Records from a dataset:
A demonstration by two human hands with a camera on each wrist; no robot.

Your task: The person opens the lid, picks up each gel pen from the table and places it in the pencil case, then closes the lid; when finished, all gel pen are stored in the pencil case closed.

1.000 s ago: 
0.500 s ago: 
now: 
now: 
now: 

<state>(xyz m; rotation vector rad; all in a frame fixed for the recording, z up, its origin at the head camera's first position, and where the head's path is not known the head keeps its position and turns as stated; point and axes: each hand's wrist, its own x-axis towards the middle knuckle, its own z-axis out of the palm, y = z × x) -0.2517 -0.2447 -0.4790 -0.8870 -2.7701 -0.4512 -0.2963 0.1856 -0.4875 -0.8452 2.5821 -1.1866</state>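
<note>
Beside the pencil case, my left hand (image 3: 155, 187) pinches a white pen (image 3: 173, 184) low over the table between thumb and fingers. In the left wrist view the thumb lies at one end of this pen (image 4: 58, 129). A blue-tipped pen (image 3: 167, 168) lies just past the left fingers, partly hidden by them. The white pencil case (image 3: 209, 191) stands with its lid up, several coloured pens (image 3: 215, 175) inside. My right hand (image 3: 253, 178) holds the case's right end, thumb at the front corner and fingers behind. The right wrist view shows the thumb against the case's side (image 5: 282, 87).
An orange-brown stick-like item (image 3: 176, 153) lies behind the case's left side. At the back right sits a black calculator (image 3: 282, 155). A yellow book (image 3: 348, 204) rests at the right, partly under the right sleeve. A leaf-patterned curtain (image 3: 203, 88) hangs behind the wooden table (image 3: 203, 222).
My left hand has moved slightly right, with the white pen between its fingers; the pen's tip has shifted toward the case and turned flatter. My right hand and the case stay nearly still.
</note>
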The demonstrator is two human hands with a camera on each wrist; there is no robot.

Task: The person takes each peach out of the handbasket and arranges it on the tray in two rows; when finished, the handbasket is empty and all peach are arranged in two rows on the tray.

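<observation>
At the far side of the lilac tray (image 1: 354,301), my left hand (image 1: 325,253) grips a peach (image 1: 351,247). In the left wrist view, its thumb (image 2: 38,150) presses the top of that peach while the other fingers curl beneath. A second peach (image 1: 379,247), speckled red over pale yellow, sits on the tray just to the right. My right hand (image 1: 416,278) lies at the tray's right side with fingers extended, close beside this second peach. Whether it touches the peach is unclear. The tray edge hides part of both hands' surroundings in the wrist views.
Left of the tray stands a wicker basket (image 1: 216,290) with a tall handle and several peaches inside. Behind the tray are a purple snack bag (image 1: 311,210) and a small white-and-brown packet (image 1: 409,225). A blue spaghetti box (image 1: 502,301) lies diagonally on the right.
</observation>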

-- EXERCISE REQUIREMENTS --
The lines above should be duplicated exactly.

-- SOLUTION FOR THIS TASK --
A demonstration by two human hands with a camera on each wrist; no robot.

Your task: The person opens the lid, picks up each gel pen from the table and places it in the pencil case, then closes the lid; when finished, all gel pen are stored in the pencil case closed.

1.000 s ago: 
0.500 s ago: 
now: 
now: 
now: 

<state>(xyz m; rotation vector rad; all in a frame fixed for the recording, z up, its origin at the head camera's first position, and where the head's path is not known the head keeps its position and turns as stated; point and axes: each hand's wrist, its own x-axis towards the middle knuckle, its own z-axis out of the palm, y = z × x) -0.2517 -0.2447 -0.4790 -0.8870 -2.7701 -0.4512 -0.2963 0.1856 -0.4875 -0.8452 2.5821 -1.1866</state>
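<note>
Beside the pencil case, my left hand (image 3: 155, 187) pinches a white pen (image 3: 173, 184) low over the table between thumb and fingers. In the left wrist view the thumb lies at one end of this pen (image 4: 58, 129). A blue-tipped pen (image 3: 167, 168) lies just past the left fingers, partly hidden by them. The white pencil case (image 3: 209, 191) stands with its lid up, several coloured pens (image 3: 215, 175) inside. My right hand (image 3: 253, 178) holds the case's right end, thumb at the front corner and fingers behind. The right wrist view shows the thumb against the case's side (image 5: 282, 87).
An orange-brown stick-like item (image 3: 176, 153) lies behind the case's left side. At the back right sits a black calculator (image 3: 282, 155). A yellow book (image 3: 348, 204) rests at the right, partly under the right sleeve. A leaf-patterned curtain (image 3: 203, 88) hangs behind the wooden table (image 3: 203, 222).
My left hand has moved slightly right, with the white pen between its fingers; the pen's tip has shifted toward the case and turned flatter. My right hand and the case stay nearly still.
</note>
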The demonstrator is two human hands with a camera on each wrist; there is no robot.

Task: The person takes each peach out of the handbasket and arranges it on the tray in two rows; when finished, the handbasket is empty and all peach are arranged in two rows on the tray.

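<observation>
At the far side of the lilac tray (image 1: 354,301), my left hand (image 1: 325,253) grips a peach (image 1: 351,247). In the left wrist view, its thumb (image 2: 38,150) presses the top of that peach while the other fingers curl beneath. A second peach (image 1: 379,247), speckled red over pale yellow, sits on the tray just to the right. My right hand (image 1: 416,278) lies at the tray's right side with fingers extended, close beside this second peach. Whether it touches the peach is unclear. The tray edge hides part of both hands' surroundings in the wrist views.
Left of the tray stands a wicker basket (image 1: 216,290) with a tall handle and several peaches inside. Behind the tray are a purple snack bag (image 1: 311,210) and a small white-and-brown packet (image 1: 409,225). A blue spaghetti box (image 1: 502,301) lies diagonally on the right.
</observation>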

That concludes the exercise.